**WHAT TO WORK ON**
In the lines below, find the one that contains "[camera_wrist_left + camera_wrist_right" and write it out exactly, along with every line that follows it.

**DATA SEGMENT**
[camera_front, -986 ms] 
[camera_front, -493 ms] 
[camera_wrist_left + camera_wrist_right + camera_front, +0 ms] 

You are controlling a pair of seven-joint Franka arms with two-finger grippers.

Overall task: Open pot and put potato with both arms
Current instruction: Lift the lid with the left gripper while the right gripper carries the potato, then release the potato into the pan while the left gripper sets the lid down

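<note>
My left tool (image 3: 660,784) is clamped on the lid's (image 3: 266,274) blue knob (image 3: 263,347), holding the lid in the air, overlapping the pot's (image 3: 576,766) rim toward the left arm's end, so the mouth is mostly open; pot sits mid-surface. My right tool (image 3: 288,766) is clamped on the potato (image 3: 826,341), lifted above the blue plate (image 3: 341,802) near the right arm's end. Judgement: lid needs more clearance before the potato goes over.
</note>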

**EXERCISE RESULT**
[camera_wrist_left + camera_wrist_right + camera_front, +0 ms] 

You are controlling a pair of seven-joint Franka arms with two-finger grippers.

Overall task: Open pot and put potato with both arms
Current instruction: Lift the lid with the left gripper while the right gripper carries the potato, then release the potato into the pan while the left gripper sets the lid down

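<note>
My left tool (image 3: 660,784) is clamped on the lid's (image 3: 266,274) blue knob (image 3: 263,347), holding the lid in the air, overlapping the pot's (image 3: 576,766) rim toward the left arm's end, so the mouth is mostly open; pot sits mid-surface. My right tool (image 3: 288,766) is clamped on the potato (image 3: 826,341), lifted above the blue plate (image 3: 341,802) near the right arm's end. Judgement: lid needs more clearance before the potato goes over.
</note>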

Further output is not needed for this exercise.